No credible indication has ever been found of increased health risk even to
the many people who worked milling Pu in the hot and cold war days. The only
documented health effects I have been able to find are on the ATSDR web site
(see references). Dogs (apparently beagles) inhaled Plutonium at a rate of
1400 - 100,000 pCi per kg body mass in a day, and suffered lung damage, even
cancer, depending on dose, after several months to years. Allowing for 20 kg
body mass, these dog martyrs consumed, in one DAY, amounts which would be 14
to 1000 times the average person's share of the entire Cassini Pu load as
overestimated above. The president of the Health Physics Society has himself
done extensive research on mice that confirms these dog results.

Vaporization of all the Plutonium is, of course, a gross overestimate. Forget
(for a moment) the one-in-a-million probability that ANY kind of flyby mishap
will even occur which leads to reentry and vaporization. Even if a mishap does
occur, only a tiny fraction of the Pu is able to end up in people (this is the
analogue of the fact that there are enough germs in one sneeze to give a
billion people a cold - it's the distribution problem that stops this from
happening). The Cassini project and its consultants have done exhaustive
analyses of this problem. Atmospheric incineration and ground impact have both
been considered. The RTG housing itself probably does come apart under entry
heating, but the triple-protected modules (2 layers of carbon composite, and
an iridium cladding on each Plutonium golf ball) are extremely durable, and
designed to withstand atmospheric deceleration and heating.  They hit the
ground at terminal velocity - only 100-300 feet/second, or one-tenth the speed
of a rifle bullet. Rifle bullets don't vaporize on impact. Neither do
meteorites; they dig a little hole. So the units might dent the hood of your
car pretty badly, or make a hole in your yard, but won't spray pulverized
plutonium all over your house. All this has been tested.

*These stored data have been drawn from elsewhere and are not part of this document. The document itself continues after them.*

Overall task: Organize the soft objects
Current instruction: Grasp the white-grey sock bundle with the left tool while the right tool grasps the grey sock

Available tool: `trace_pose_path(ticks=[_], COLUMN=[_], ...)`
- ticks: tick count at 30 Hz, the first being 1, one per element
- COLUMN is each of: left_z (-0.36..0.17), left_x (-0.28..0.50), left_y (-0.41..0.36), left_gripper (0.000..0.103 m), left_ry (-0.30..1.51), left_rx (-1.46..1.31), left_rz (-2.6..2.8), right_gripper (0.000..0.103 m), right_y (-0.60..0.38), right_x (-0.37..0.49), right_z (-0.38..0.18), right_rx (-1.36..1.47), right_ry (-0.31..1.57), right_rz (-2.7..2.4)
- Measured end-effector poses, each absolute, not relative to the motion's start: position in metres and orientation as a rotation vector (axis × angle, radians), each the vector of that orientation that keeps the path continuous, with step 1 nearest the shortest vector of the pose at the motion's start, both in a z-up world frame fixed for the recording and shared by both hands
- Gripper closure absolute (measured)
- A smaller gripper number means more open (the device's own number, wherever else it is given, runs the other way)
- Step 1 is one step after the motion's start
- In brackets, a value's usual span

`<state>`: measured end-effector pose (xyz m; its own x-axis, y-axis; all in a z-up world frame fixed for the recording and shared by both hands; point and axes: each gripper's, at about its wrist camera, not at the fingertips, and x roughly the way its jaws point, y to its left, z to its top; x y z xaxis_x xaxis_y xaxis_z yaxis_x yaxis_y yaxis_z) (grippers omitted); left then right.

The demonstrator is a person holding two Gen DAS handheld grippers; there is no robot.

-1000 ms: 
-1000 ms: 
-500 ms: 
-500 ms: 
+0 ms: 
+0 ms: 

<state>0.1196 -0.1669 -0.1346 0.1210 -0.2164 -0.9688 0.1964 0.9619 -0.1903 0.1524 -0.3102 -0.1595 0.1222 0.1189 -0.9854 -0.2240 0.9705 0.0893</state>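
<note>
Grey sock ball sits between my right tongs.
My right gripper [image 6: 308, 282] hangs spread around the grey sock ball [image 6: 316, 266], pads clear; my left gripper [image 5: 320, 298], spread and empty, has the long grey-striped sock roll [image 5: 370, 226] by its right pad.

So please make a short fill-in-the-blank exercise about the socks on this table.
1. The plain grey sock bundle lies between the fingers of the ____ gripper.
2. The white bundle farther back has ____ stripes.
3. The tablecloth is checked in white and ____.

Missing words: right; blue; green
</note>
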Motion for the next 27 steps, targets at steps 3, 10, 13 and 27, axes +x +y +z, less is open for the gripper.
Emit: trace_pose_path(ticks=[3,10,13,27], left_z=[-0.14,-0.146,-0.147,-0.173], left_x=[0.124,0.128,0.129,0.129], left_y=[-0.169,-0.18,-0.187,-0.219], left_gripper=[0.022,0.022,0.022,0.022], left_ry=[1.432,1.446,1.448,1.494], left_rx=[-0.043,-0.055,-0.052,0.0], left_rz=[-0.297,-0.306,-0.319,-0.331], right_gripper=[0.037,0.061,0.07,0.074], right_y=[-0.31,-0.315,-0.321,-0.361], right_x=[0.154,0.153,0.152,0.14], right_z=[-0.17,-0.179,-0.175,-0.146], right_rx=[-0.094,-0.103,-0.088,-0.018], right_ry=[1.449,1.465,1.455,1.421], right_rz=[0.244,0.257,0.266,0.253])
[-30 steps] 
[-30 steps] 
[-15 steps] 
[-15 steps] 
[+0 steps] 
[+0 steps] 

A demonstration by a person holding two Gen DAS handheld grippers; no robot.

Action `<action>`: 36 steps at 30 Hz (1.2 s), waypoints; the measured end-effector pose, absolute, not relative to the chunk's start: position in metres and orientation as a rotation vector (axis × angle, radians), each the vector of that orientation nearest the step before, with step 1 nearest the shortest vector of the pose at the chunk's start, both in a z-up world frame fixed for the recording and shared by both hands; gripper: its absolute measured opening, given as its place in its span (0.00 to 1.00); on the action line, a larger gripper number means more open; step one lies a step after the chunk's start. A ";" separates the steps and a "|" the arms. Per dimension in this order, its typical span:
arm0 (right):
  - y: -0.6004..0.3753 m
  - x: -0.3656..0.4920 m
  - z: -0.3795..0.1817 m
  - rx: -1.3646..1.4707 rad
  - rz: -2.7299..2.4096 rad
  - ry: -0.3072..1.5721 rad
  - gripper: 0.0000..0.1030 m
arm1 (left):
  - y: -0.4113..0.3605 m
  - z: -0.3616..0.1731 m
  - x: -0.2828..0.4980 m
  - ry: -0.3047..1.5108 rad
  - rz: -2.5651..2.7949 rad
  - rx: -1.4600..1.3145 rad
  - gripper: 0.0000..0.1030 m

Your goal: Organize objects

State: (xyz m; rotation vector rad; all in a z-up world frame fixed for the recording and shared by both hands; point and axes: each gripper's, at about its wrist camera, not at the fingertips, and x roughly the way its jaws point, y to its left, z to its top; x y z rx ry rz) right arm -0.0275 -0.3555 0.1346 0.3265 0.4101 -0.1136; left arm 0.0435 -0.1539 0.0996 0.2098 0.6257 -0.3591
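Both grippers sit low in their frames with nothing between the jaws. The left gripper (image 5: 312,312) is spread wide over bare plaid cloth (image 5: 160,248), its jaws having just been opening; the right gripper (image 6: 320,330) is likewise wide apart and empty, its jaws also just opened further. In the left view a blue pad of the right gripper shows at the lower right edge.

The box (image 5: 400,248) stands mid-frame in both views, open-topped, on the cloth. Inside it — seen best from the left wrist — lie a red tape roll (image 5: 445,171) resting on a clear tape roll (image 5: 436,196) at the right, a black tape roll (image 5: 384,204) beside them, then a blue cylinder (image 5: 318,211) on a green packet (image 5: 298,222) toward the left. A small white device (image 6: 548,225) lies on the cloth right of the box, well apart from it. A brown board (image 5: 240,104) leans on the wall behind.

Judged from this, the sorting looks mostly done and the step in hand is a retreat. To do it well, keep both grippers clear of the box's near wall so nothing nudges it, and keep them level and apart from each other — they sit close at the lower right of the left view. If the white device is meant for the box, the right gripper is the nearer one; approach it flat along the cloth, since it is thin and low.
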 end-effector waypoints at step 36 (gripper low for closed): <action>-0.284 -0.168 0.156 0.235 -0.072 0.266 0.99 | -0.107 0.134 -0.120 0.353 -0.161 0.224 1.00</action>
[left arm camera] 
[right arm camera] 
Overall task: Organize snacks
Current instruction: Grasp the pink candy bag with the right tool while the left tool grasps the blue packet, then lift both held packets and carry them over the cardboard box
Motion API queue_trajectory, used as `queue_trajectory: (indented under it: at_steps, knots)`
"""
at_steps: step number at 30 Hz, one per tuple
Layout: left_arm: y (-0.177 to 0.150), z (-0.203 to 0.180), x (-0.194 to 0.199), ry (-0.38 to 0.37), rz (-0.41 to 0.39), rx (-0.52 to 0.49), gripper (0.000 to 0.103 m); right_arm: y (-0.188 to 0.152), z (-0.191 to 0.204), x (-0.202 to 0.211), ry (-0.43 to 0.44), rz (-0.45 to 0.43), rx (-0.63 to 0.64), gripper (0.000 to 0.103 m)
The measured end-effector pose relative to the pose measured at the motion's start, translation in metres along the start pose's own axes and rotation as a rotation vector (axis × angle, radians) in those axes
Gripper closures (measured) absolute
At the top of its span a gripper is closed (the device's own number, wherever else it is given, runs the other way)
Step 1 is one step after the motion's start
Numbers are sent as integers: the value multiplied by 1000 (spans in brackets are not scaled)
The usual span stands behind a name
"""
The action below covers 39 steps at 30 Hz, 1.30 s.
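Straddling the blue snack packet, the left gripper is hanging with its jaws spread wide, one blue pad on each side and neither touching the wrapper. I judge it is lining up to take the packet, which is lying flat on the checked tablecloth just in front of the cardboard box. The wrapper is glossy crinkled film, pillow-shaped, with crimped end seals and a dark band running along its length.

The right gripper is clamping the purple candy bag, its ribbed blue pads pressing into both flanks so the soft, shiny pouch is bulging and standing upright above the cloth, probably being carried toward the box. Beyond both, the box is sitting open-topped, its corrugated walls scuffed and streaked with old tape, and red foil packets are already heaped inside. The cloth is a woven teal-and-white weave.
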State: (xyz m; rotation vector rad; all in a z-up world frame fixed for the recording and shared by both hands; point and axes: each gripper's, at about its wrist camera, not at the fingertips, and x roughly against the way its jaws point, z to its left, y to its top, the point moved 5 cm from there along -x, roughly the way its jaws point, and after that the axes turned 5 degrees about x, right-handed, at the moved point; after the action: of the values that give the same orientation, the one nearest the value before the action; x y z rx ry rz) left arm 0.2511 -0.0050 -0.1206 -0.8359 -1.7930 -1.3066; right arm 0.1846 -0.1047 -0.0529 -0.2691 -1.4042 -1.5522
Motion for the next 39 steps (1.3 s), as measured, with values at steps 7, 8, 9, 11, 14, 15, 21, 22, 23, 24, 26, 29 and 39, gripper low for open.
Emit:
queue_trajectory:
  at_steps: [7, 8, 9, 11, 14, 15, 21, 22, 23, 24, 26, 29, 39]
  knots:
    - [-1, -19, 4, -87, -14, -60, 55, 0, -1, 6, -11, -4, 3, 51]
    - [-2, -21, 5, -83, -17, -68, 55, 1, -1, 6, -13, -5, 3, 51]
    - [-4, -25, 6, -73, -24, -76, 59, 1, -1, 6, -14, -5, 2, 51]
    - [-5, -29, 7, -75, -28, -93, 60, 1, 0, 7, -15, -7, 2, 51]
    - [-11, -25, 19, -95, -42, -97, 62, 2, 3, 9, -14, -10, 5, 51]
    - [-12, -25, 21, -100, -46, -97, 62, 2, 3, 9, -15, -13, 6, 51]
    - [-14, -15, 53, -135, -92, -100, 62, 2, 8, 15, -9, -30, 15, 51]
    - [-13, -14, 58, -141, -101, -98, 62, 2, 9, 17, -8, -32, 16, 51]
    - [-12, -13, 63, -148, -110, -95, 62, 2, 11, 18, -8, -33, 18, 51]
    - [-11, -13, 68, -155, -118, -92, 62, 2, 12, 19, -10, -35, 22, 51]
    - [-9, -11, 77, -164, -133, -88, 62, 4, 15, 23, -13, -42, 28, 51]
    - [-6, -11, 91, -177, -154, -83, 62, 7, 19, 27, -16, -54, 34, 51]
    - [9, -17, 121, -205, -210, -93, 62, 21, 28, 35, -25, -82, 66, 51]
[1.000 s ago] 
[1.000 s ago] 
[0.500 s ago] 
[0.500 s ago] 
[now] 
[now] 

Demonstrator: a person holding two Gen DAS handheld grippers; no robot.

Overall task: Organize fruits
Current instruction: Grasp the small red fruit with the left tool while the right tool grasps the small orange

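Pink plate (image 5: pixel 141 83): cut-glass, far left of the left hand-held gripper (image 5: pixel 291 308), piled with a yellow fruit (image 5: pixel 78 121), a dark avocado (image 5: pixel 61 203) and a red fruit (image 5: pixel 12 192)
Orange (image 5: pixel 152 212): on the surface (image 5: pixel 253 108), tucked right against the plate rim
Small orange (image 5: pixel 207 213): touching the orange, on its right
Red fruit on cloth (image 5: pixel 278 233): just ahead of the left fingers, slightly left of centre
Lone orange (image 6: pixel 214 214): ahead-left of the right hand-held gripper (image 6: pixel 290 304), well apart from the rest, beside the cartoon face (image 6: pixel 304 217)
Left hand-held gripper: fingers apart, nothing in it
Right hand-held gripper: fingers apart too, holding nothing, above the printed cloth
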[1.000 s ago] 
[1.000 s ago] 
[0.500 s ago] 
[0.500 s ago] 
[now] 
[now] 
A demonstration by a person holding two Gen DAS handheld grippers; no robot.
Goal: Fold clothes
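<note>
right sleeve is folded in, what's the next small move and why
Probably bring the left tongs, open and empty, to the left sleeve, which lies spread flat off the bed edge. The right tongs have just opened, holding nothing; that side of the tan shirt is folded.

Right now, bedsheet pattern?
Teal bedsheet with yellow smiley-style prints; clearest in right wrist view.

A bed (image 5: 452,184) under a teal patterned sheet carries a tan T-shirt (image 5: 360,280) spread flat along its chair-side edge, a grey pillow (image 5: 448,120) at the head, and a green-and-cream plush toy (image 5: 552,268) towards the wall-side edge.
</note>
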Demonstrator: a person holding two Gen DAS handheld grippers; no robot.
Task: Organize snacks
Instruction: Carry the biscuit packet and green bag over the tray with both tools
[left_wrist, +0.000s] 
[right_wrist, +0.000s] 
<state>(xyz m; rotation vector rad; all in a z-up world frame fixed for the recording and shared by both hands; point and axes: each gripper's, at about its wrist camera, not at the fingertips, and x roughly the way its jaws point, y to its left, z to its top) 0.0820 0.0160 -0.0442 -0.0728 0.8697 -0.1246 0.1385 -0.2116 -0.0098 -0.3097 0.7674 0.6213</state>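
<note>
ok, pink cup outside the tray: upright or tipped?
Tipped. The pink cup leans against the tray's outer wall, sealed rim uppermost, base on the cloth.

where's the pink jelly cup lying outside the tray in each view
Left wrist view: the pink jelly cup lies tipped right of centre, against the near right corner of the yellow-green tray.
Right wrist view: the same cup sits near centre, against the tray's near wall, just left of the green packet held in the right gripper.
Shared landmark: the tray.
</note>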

Factoring in these issues, the projects finds that the average expected dose
(per person) is only 1 mrem over the entire 50 year lifespan of the at-risk
population. Comparing this to the above upper limit of about 500 mrem/50 yr,
one gets a distribution efficiency factor of about .002. If a sneeze had the
same efficiency then each sneeze would give 2 million people a cold. So the
project's distribution efficiency factor, which includes the difficulty of
burning through the carbon-composite and Iridium cladding of the fuel, is
hardly unreasonable and actually seems quite conservative.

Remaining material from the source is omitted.